Das ideologische, von Inhalten und Konzepten schwangere, geradezu verbiesterte Künstlertum ist sehr verbreitet. Wenn ich manchmal in Kunstgazetten herumblättere, da frag ich mich ja, was ist denn daran nun eigentlich noch lebenswert? Ich halte es nicht für angebracht, meine politischen Überzeugungen, meine Reflexionen über den Ernst des Lebens und der Situation in der Camouflage von Kunstwerken erscheinen zu lassen. Da bin ich eher frei von, ich sage mal, ideologischer Verbissenheit, Selbstreflexion oder Selbstbetrachtung oder gar die Thematisierung der vielbeklagten postmodernen Einsamkeit. Im artistischen Prozess bin ich zu fröhlich-lebendig. Obwohl man das nicht verwechseln sollte mit dem Fehlen von Sinn und Inhalten.
In der Kunst gibt es nicht unbedingt Fortschritt, weil sie sich im Kern immer um die gleiche humane Existenz kreist und bestimmte Dinge sich einfach, trotz aller moderner Entwicklung, nicht ändern.
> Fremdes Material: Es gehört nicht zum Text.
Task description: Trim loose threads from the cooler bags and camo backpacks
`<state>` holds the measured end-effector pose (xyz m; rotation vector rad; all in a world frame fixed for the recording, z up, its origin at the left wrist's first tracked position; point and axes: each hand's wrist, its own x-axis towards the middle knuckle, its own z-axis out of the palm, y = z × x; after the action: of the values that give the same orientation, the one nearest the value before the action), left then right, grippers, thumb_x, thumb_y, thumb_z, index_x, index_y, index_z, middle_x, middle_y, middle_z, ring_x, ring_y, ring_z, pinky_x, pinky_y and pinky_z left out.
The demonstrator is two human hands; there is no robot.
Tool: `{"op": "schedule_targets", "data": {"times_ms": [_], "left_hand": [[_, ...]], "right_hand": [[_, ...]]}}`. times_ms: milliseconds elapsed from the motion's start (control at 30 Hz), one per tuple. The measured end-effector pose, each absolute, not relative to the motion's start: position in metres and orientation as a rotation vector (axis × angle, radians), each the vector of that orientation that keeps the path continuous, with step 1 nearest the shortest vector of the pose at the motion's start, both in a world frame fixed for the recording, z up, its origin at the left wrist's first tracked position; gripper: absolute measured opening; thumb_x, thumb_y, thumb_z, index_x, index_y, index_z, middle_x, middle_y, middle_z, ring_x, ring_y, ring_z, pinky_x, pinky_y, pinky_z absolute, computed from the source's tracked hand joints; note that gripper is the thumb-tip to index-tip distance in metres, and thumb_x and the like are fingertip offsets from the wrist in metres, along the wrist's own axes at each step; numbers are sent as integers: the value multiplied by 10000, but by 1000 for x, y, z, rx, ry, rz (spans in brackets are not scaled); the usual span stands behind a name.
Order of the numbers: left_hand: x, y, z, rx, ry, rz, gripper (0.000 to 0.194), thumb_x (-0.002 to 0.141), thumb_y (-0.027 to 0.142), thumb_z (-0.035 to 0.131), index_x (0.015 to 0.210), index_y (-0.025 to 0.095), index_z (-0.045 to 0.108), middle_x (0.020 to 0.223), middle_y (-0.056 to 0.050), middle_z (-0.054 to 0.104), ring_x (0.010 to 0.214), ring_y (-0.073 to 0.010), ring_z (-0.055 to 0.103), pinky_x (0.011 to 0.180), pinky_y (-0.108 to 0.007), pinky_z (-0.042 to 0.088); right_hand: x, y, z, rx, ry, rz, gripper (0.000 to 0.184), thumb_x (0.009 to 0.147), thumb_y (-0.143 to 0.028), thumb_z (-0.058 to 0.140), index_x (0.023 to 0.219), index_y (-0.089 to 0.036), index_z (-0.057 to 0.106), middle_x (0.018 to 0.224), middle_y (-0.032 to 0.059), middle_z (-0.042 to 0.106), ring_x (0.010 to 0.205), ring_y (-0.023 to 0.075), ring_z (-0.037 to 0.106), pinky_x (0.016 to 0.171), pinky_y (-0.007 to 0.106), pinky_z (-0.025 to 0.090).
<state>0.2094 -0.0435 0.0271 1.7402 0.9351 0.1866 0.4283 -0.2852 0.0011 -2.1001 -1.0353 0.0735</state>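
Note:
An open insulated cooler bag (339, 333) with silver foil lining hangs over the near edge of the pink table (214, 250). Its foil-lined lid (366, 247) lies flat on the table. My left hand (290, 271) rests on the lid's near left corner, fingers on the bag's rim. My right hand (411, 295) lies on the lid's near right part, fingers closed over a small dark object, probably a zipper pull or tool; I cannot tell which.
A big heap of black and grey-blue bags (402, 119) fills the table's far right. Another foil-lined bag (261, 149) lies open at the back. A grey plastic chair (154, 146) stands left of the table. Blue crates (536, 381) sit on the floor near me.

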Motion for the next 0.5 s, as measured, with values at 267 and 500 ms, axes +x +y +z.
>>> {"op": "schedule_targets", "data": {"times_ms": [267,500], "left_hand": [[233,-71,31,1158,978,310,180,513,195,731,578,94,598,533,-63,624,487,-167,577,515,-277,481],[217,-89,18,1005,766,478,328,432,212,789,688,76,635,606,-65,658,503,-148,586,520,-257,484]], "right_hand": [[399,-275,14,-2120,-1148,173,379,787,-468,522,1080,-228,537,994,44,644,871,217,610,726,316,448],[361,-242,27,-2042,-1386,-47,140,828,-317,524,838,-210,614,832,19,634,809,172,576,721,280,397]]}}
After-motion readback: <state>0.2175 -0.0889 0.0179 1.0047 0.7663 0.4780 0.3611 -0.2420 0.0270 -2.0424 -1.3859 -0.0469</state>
Denken wir daran, dass es Tag und Nacht wird, dass es eine Beziehung von Mann und Frau gibt, die sich an der Oberfläche vielleicht ändert, im tiefsten Innern aber sicherlich über die Jahrtausende relativ gleich geblieben ist. Das was man sieht ist ja wohl meistens die Oberfläche. Geburt, Tod, Hoffnung, Verzweiflung, jene zentralen Bedingungen menschlicher Existenz. Ich denke, dass Freiheit ein ganz zentrales Motiv der Kunst ist, geistige und emotionale Freiheit, Autonomie von Aktualitäten, Befreiung von Zwängen in unserer Existenz.
«Kunst ist Kunst und alles andere ist alles andere»
(Zitat: Ad Reinhard)
Thomas Blaser (1958) ist Kunstmaler, freischaffend, lebt und arbeitet in Bern.